King Salmon

King Salmon


by Dale Hainer

photos by Rick & Chris Dwinnell


Lake Huron was named by French fur traders for the Huron Indians, who occupied southern Ontario’s mid-western regions in the 17th century. Encompassing 22,000 square miles of surface water, it’s the second largest Great Lake and the world’s third largest freshwater lake. King salmon are named for their royal position as the largest salmon species in North America. 

I have had a life long love affair with Bruce County Chinook Salmon fishing. Originally stocked in the Great Lakes to reduce an overwhelming Alewife population, natural reproduction and volunteer hatchery efforts have allowed the Chinook “King” Salmon to maintain a respectable presence in the region.


King Salmon live for four years. Being born in rivers (or in a hatchery and released in a river), they travel and feed in the open waters off  Bruce county until their fourth year when they return to spawn and die. This cycle ensures that every year, medium size Kings are available to offshore anglers during the spring and summer months and to shore and stream anglers in late summer and fall. “The Chinook have been showing up bigger every year” says Rick Dwinnell of Dwindles Dream Fishing Charters out of Kincardine. “ This past season we have seen many fall fish in the 20 – 25 pound range again”

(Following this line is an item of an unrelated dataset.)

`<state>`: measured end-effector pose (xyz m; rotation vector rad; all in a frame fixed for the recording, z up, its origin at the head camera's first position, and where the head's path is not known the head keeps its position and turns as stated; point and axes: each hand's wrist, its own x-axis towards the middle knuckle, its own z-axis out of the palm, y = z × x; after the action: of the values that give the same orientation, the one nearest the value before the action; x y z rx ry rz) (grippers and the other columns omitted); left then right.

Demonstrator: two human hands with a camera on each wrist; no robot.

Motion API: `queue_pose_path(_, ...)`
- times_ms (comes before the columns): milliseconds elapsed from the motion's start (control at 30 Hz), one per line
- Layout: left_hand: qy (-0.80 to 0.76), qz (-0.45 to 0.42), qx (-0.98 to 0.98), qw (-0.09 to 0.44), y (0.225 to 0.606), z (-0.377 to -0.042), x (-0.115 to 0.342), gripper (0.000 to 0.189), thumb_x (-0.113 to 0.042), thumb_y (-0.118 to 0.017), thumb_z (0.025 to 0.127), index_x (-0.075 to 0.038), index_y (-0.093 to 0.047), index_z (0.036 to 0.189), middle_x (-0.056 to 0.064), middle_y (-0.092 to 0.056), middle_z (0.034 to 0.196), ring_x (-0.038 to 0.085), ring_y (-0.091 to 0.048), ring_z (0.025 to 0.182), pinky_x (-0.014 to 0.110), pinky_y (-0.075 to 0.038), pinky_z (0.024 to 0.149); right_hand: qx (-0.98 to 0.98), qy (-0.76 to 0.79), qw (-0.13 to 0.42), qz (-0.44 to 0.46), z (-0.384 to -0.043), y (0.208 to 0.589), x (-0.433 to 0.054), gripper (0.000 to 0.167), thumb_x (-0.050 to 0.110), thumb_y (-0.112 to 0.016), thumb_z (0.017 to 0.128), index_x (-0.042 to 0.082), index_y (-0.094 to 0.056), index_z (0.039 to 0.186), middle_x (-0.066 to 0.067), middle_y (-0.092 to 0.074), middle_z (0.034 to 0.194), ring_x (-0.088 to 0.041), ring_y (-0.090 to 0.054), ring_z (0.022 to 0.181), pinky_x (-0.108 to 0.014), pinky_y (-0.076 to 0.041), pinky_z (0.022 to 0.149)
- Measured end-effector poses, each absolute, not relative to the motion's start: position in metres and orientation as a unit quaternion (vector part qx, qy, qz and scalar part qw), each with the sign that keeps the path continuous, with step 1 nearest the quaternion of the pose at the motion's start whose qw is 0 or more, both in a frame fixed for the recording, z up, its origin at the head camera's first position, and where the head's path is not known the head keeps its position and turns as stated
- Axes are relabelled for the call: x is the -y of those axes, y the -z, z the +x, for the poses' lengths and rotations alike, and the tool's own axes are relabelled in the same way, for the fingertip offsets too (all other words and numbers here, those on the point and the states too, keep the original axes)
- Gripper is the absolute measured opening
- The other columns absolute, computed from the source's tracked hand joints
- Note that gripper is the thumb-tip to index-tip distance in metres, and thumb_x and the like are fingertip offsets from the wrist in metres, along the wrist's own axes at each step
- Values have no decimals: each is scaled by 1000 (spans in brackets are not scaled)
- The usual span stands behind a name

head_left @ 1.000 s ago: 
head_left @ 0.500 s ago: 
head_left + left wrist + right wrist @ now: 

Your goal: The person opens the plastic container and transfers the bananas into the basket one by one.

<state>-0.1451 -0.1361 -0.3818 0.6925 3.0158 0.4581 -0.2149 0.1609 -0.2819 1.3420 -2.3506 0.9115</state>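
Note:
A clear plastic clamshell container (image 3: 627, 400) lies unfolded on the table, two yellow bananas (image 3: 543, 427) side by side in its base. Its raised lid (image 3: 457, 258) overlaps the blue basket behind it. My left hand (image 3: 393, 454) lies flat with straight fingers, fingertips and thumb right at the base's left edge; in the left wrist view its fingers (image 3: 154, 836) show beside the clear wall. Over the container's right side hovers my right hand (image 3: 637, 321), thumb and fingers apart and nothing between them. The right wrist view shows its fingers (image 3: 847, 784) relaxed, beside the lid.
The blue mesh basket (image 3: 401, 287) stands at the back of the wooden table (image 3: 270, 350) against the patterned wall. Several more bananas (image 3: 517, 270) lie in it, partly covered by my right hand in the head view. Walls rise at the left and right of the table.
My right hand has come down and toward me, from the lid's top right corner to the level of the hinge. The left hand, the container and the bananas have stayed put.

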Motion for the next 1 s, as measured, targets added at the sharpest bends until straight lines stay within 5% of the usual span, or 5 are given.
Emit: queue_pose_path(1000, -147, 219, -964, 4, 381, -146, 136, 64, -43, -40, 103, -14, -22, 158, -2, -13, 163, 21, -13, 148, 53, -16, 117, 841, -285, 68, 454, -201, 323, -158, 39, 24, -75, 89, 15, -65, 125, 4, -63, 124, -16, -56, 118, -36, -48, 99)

There was an Alewife population crash in Lake Huron and Georgian Bay in 2003 which severely impacted the Lake Huron Chinook populations. In the past decade, bait-fish populations have recovered, salmon health has increased dramatically and the numbers of salmon have become respectable again mainly through the efforts of the Lake Huron Fishing Club and their salmon hatchery located in Port Elgin.  

Dwinnell and his son Chris troll the waters off  Kincardine to Sauble Beach chasing down the schools of returning Kings. “By late summer, the salmon start to congregate off shore near the river mouths” says Dwinnell. A variety of lures bring these hard fighting fish to the boat including spoon lures such as Northern Kings, Silver Streaks and Hot-fish. Chris pointed to specific colours such as green/green, purple/blue and black silver.


Lake Huron has very clear water which calls for a slight change in fishing strategy when trolling for these easily spooked fish. “You have to get your lures out and away from the boat” says Dwinnell. “We favour the use of Dipsy Divers and Planer boards and have had great success now with Lead Core fishing Line”


Planer boards are a fishing accessory that gets your lure as far as 100 feet out horizontally from your boat. Dipsy Divers, when attached directly to your line, can be set to dive down and away from your boat. Lead Core is a speciality fishing line that sinks fast and is run back 120 – 150 feet behind the boat with a lure attached.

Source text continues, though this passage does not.